Institute of Biomedical Sciences and School of Basic Medical Science, Shanghai Medical College, Fudan University, Shanghai 200032, China.
College of Computer Science and Technology, Dalian University of Technology, Dalian 116024, China.
Bioinformatics. 2022 Apr 12;38(8):2235-2245. doi: 10.1093/bioinformatics/btac085.
Knowledge Graph (KG) is becoming increasingly important in the biomedical field. Deriving new and reliable knowledge from existing knowledge by KG embedding technology is a cutting-edge method. Some add a variety of additional information to aid reasoning, namely multimodal reasoning. However, few works based on the existing biomedical KGs are focused on specific diseases.

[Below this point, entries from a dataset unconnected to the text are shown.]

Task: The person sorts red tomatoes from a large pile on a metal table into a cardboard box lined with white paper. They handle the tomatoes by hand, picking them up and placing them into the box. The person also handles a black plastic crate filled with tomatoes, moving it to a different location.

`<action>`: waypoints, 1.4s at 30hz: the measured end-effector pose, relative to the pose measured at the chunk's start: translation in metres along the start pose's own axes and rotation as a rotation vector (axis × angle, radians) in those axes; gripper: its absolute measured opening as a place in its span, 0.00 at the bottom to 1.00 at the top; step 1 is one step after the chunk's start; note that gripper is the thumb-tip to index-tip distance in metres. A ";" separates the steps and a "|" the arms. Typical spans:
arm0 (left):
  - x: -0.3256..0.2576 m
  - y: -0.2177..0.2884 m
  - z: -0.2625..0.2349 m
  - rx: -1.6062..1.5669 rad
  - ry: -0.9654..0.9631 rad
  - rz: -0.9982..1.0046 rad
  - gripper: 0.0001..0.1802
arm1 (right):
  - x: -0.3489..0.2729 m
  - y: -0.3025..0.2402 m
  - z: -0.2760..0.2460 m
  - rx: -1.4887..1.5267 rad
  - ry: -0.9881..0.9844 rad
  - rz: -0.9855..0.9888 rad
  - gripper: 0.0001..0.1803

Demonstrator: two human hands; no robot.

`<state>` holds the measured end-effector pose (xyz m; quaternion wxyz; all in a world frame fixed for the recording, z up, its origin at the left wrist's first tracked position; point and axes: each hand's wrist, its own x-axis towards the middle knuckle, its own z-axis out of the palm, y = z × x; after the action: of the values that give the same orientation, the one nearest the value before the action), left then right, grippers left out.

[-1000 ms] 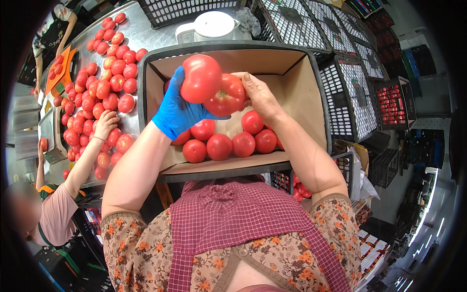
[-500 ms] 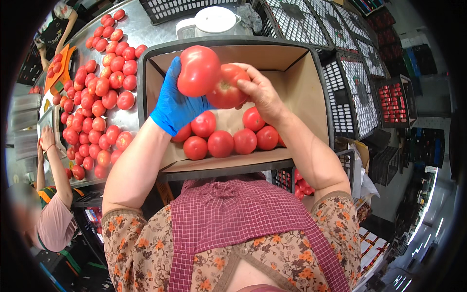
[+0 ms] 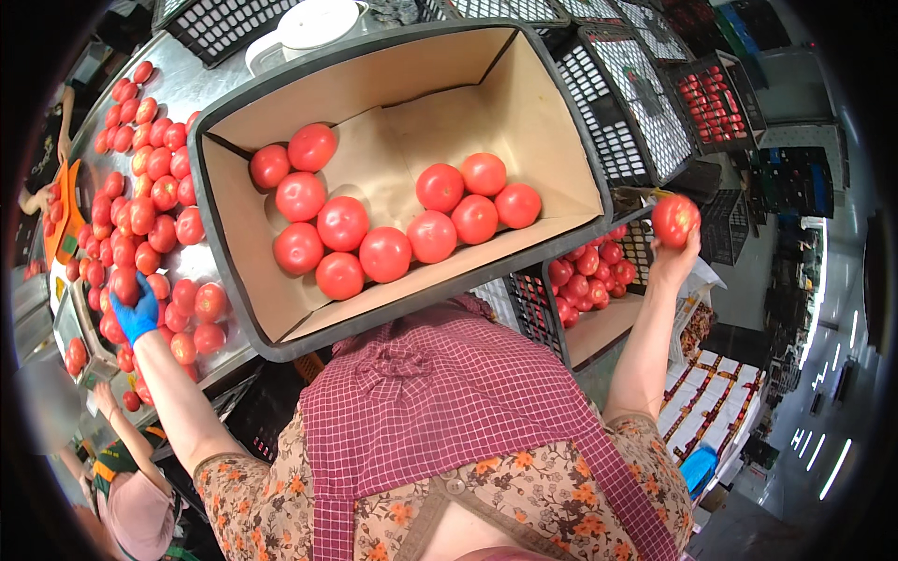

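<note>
In front of me stands a black crate lined with brown paper (image 3: pixel 412 131). Tomatoes (image 3: pixel 384 254) lie in it in a single layer, along its left side and near wall. My left hand (image 3: pixel 139 316), in a blue glove, has its fingers around a tomato (image 3: pixel 123 284) at the pile on the metal table. Off to the right, beyond the crate, my bare right hand (image 3: pixel 680 263) holds up another tomato (image 3: pixel 675 220), with the fingers partly hidden beneath it.
Loose tomatoes (image 3: pixel 140 215) cover the metal table at left. Below right sits another crate of tomatoes (image 3: pixel 591 279). Black mesh crates (image 3: pixel 629 103) are stacked at far right. A white jug (image 3: pixel 316 22) stands behind my crate. At lower left a co-worker's arm (image 3: pixel 126 428) reaches toward the table.
My hands have parted from above the crate: the left has gone to the table pile, the right out to the right with a tomato. More tomatoes show in the crate as the view shifted.
</note>
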<state>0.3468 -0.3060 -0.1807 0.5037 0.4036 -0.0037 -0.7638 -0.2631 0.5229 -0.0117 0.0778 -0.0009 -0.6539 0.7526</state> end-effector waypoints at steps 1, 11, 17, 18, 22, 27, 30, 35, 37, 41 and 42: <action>0.011 0.010 -0.012 -0.008 0.059 0.088 0.26 | -0.003 0.012 -0.042 -0.124 0.038 0.047 0.24; -0.161 -0.153 0.175 0.178 -0.336 0.121 0.31 | -0.039 -0.033 0.099 -0.736 -0.262 -0.447 0.21; -0.342 -0.354 0.255 0.339 -0.801 -0.269 0.22 | -0.075 0.021 0.279 -1.080 -1.612 -0.663 0.27; -0.353 -0.371 0.258 0.402 -0.796 -0.229 0.23 | -0.074 0.045 0.287 -1.195 -1.744 -0.675 0.29; -0.330 -0.392 0.234 0.906 -0.762 -0.013 0.21 | -0.073 0.092 0.306 -1.286 -1.899 -0.486 0.35; -0.308 -0.396 0.236 1.230 -0.939 -0.040 0.26 | -0.064 0.084 0.317 -1.162 -1.840 -0.287 0.36; -0.301 -0.409 0.227 1.476 -1.207 0.272 0.34 | -0.052 0.075 0.329 -0.833 -1.665 0.287 0.31; -0.315 -0.414 0.225 1.284 -1.399 0.089 0.41 | -0.061 0.047 0.336 -0.084 -1.598 1.083 0.35; -0.324 -0.408 0.237 1.202 -1.315 -0.167 0.40 | -0.064 0.038 0.337 -0.092 -1.603 1.068 0.38; -0.318 -0.407 0.238 1.318 -1.186 -0.174 0.34 | -0.050 0.044 0.334 -0.723 -1.591 0.453 0.39; -0.317 -0.409 0.238 1.285 -1.153 -0.193 0.32 | -0.037 0.058 0.330 -0.969 -1.605 0.135 0.39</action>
<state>-0.0612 0.0445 0.0054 0.0308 0.1584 -0.6549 -0.7383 -0.2672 0.1858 -0.0251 -0.4490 0.4478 -0.7527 0.1768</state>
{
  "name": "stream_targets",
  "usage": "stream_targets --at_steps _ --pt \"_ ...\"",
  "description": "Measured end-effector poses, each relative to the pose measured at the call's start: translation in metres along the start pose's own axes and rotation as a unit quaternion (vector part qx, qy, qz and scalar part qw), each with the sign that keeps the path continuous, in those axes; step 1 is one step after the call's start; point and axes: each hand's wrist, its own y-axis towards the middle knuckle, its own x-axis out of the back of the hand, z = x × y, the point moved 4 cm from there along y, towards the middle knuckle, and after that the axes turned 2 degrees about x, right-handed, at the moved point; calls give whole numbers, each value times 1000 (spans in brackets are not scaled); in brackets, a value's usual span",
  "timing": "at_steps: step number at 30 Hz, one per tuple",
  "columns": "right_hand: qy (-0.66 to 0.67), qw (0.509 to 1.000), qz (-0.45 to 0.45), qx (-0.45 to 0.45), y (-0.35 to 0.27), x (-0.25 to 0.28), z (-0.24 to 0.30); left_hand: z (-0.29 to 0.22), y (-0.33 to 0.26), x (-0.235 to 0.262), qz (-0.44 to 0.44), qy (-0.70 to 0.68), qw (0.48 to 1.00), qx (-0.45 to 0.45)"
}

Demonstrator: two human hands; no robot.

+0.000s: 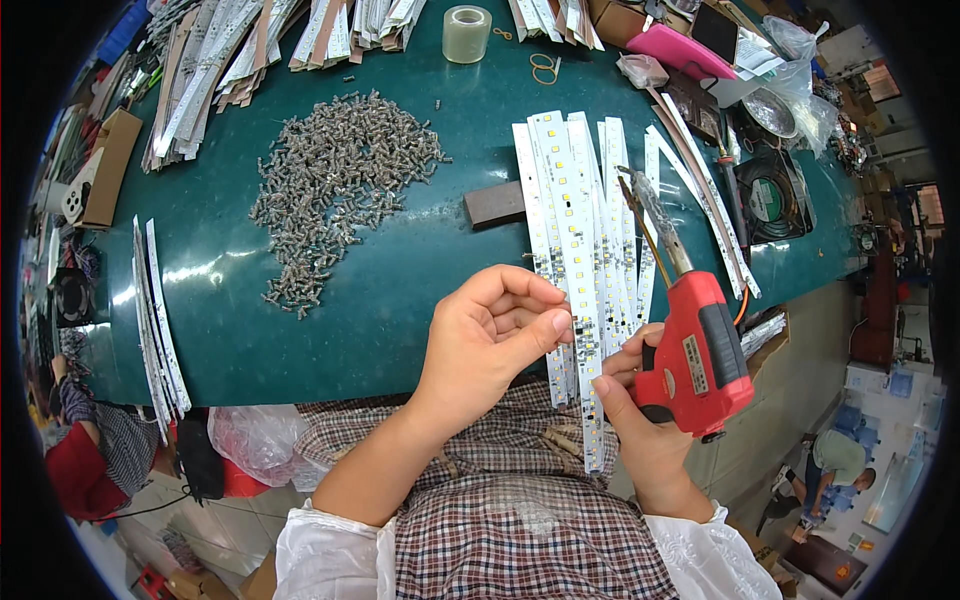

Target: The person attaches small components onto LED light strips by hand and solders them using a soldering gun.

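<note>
My left hand (492, 335) is palm up at the near edge of the green table (330, 310), its thumb and fingers pinching the side of a long white LED strip (570, 250). The strip lies with several others fanned out across the table, their near ends reaching over my lap. My right hand (640, 420) grips a red soldering gun (695, 355) by the handle. Its metal tip (632, 190) points away from me and hovers over the far part of the strips.
A heap of small grey metal parts (340, 185) lies to the left. A dark block (494, 205) sits beside the strips. A tape roll (466, 33) and stacks of strips line the far edge. A black fan (768, 195) stands right. More strips (158, 320) hang off the left edge.
</note>
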Motion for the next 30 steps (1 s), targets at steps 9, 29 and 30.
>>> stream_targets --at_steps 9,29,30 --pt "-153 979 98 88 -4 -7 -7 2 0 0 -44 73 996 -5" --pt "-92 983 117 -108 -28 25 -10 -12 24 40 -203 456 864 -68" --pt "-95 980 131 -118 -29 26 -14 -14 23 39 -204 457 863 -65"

This work develops a construction and multimodal reasoning process of Specific Disease Knowledge Graphs (SDKGs). We construct SDKG-11, a SDKG set including five cancers, six non-cancer diseases, a combined Cancer5 and a combined Diseases11, aiming to discover new reliable knowledge and provide universal pre-trained knowledge for that specific disease field. SDKG-11 is obtained through original triplet extraction, standard entity set construction, entity linking and relation linking. We implement multimodal reasoning by reverse-hyperplane projection for SDKGs based on structure, category and description embeddings. Multimodal reasoning improves pre-existing models on all SDKGs using entity prediction task as the evaluation protocol. We verify the model's reliability in discovering new knowledge by manually proofreading predicted drug-gene, gene-disease and disease-drug pairs. Using embedding results as initialization parameters for the biomolecular interaction classification, we demonstrate the universality of embedding models.
The constructed SDKG-11 and the implementation by TensorFlow are available from https://github.com/ZhuChaoY/SDKG-11.
Supplementary data are available at Bioinformatics online.
知识图谱(KG)在生物医学领域变得越来越重要。通过 KG 嵌入技术从现有知识中推导出新的、可靠的知识是一种前沿方法。有些方法添加了各种额外的信息来辅助推理,即多模态推理。然而,基于现有的生物医学 KGs 的工作很少关注特定的疾病。
本工作开发了一种特定疾病知识图谱(SDKG)的构建和多模态推理过程。我们构建了 SDKG-11,这是一个包括五种癌症、六种非癌症疾病、一个综合癌症 5 和一个综合疾病 11 的 SDKG 集,旨在发现新的可靠知识,并为特定疾病领域提供通用的预训练知识。SDKG-11 通过原始三元组提取、标准实体集构建、实体链接和关系链接获得。我们通过基于结构、类别和描述嵌入的反向超平面投影来实现 SDKG 的多模态推理。多模态推理通过实体预测任务作为评估协议,提高了所有 SDKG 上现有的模型。我们通过手动校对预测的药物-基因、基因-疾病和疾病-药物对来验证模型在发现新知识方面的可靠性。我们将嵌入结果用作生物分子相互作用分类的初始化参数,展示了嵌入模型的通用性。
构建的 SDKG-11 和基于 TensorFlow 的实现可从 https://github.com/ZhuChaoY/SDKG-11 获得。
补充数据可在生物信息学在线获得。